Abstract: Although the so-called "war on terror" has entered its seventh year, key legal issues governing the use of force and military detention remain largely unresolved. These questions survive the Bush administration as the United States continues to launch aerial strikes against al Qaeda and President Obama has not foreclosed use of military detention or trials even after Guantanamo is closed. Military victory is not possible, but good faith application of authority from the law of war can effectively complement traditional criminal law in combating the threat. Even if the Geneva Conventions do not formally apply to this conflict, there is a large body of customary international law, including many Geneva rules, that should.

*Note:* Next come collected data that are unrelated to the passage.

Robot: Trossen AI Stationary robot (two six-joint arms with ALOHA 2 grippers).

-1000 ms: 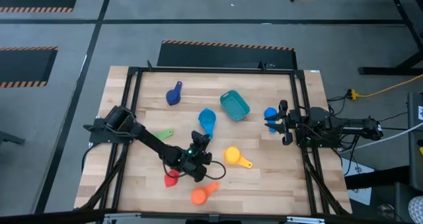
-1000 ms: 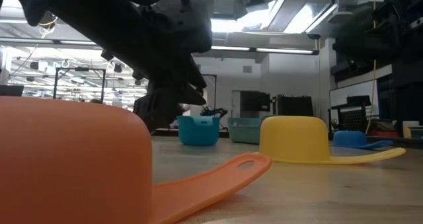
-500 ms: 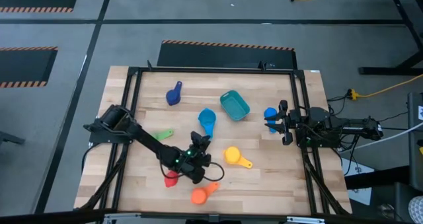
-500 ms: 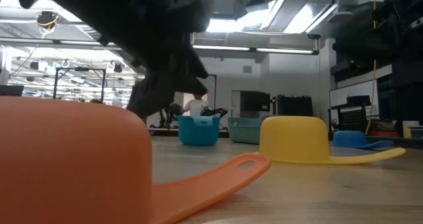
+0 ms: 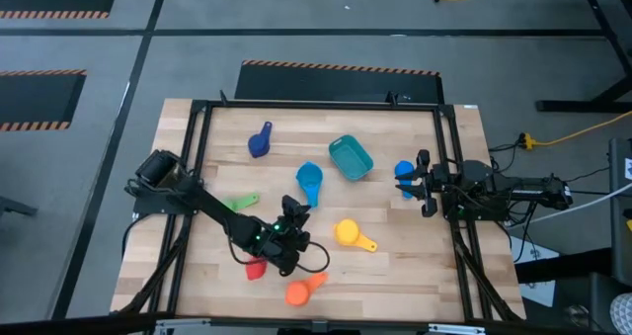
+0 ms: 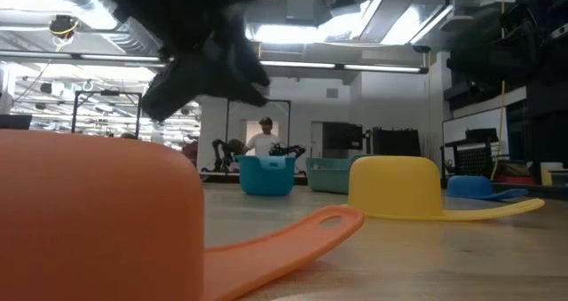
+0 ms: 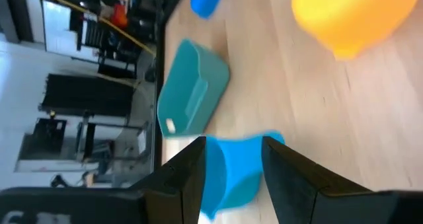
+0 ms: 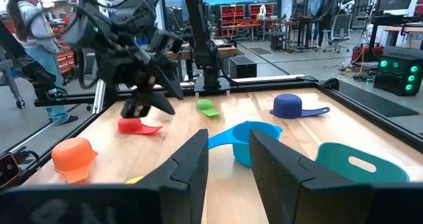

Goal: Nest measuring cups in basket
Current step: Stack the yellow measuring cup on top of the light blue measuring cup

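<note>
Hovering between the red cup [image 5: 256,268] and yellow cup [image 5: 347,233], the left gripper [image 5: 287,219] has fingers parted and empty; teal basket [image 5: 351,157] holds nothing, light blue cup [image 5: 310,182] beside it; right gripper [image 5: 415,185] waits parted at the table's edge; no writing is legible.

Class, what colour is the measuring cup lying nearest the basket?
Light blue: the measuring cup beside the basket, clearest in the high view.

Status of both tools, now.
Left tool: open, holding nothing, above the table near the red cup.
Right tool: open, empty, waiting at the table's right edge.
</note>
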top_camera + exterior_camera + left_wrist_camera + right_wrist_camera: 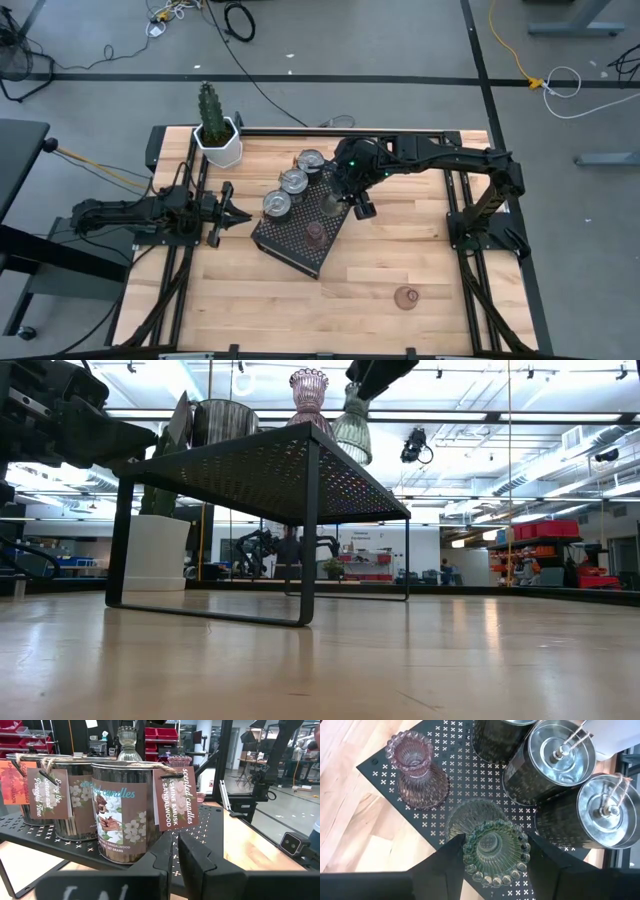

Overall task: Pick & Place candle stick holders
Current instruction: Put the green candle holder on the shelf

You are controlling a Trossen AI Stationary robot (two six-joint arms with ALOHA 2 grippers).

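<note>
An olive-green glass candle stick holder (pixel 495 852) stands upright over the black perforated tray (pixel 290 250), with my right gripper (pixel 496 845) shut on it from above. A pink glass holder (pixel 415 770) stands by its foot on the tray's near part. Another pink holder (pixel 405 297) sits on the bare wood near the front right. Three silver candle tins (pixel 294 181) stand in a row along the tray's far-left side. My left gripper (pixel 240 213) waits shut and level at the tray's left edge, touching nothing. My right gripper pinches the olive-green holder's beaded top rim (pixel 470 851) between its two fingers, one on each side. The fingers slant down at it from above and from the table's right. The holder is upright; I cannot tell whether its foot rests on the tray.
A white hexagonal pot with a cactus (pixel 218 135) stands at the table's far left corner. The tray stands raised on legs (pixel 310 530). Bare wood lies in front of the tray and to its right. The tins stand close beside the held holder.
</note>
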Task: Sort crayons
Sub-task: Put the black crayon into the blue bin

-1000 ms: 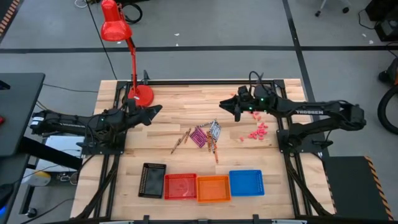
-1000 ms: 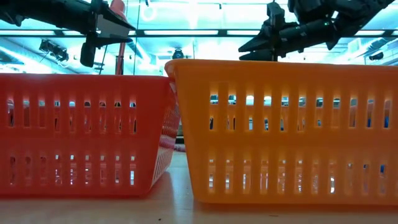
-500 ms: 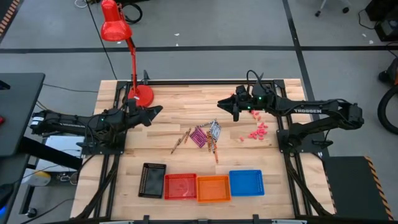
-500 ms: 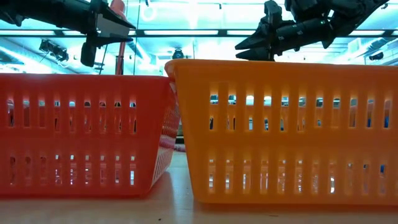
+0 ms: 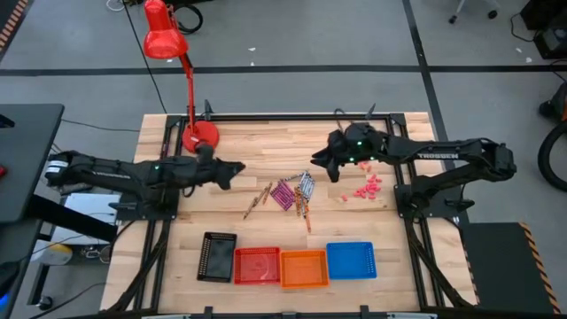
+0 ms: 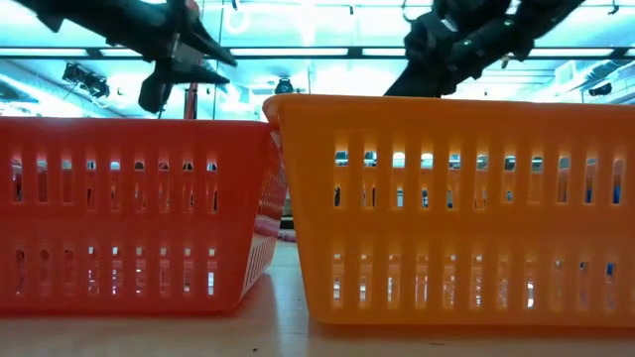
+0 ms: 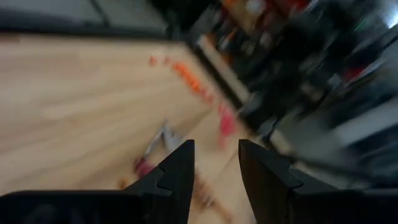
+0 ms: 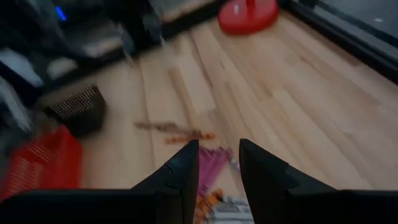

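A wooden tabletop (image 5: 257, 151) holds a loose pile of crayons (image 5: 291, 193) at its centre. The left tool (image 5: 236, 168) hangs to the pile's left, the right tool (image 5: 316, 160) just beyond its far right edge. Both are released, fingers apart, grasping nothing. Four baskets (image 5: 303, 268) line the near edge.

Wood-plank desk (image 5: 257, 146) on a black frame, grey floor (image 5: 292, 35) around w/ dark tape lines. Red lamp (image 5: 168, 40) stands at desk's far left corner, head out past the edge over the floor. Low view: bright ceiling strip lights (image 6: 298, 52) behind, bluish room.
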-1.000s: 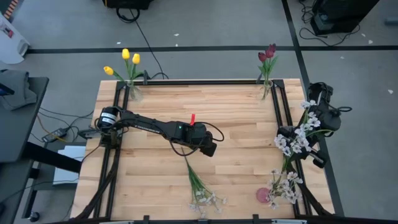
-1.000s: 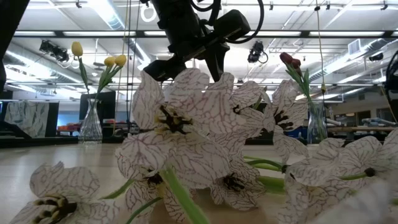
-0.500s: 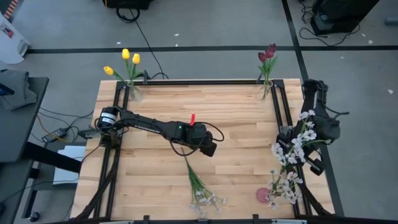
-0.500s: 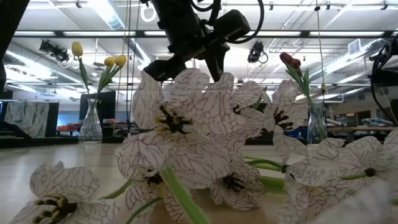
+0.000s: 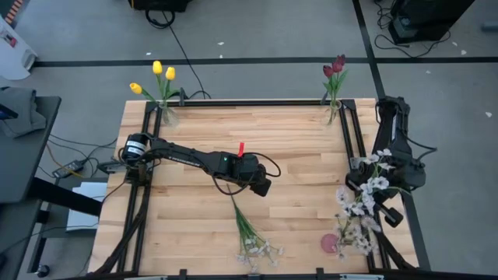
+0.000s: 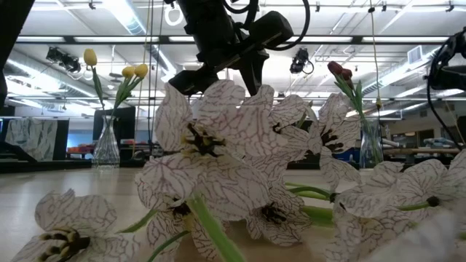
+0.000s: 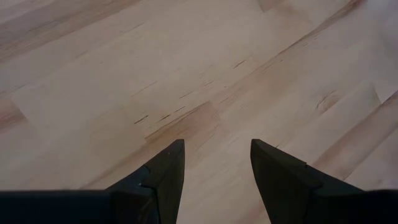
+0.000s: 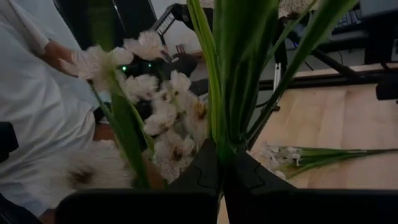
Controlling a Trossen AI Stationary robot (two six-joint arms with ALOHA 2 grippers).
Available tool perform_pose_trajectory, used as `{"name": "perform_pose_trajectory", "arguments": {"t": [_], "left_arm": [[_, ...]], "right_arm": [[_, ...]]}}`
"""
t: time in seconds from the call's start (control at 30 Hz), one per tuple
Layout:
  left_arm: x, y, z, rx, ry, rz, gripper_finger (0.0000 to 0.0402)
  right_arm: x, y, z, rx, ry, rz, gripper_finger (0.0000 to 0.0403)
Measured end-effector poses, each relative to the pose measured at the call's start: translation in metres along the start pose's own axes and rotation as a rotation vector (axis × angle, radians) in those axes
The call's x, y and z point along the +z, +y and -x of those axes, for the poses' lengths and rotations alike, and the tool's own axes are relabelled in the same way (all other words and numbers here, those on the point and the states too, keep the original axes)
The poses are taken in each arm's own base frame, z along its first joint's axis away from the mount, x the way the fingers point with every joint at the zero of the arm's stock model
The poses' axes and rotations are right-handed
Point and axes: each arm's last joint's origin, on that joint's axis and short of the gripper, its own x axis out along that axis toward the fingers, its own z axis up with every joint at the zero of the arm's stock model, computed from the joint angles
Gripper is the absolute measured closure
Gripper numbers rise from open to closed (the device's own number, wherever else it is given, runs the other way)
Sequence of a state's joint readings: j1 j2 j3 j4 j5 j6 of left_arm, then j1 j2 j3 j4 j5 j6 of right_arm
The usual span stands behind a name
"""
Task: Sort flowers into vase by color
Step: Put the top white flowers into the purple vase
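Whitish blossoms are what your right hand (image 8: 221,163) carries: its fingers are pressed together on the green stems of a spray (image 5: 366,187), held over the right edge of the tabletop (image 5: 296,140). In the right wrist view you see those stems rising straight from between the closed fingers, with pale flowers fanning out beside them and a person in a white top (image 8: 37,106) in the room beyond.

Your left hand (image 7: 216,163) hangs above the middle of the tabletop, its 2 fingers apart with nothing between them, only bare wood showing below. In the high view the left arm (image 5: 194,159) stretches from the left side toward the centre.

Look just past that hand toward the near edge and you find a second whitish spray (image 5: 250,233) lying flat on the wood, its blossoms pointing at the near edge. A third spray (image 5: 352,233) lies at the near right corner, beside a small pink round thing (image 5: 329,243).

At the far left corner, 3 yellow tulips (image 5: 158,76) stand in a clear vase (image 6: 106,144). At the far right corner, dark red tulips (image 5: 335,67) stand in another vase (image 6: 370,145).
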State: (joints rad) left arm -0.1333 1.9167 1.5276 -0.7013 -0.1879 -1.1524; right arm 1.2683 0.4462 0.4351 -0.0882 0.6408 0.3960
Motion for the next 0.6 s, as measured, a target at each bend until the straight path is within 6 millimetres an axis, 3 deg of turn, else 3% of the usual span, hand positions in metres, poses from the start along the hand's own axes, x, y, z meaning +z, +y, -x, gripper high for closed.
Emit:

If the war is limited to those adversaries authorized by Congress, and the opposition is validly classified under the law of war, the military (but not the CIA) can legally target members of al Qaeda and detain them without the requirement for criminal trial. But the conditions of that detention and any trials must meet international standards, which they currently do not. Good faith application of law of war rules also offers better protections for civil liberties than currently proposed solutions such as national security courts offering less due process than regular federal trials. Such measures start down a slippery slope of compromising legal standards on the basis of expediency that can be avoided through the faithful application of existing international law.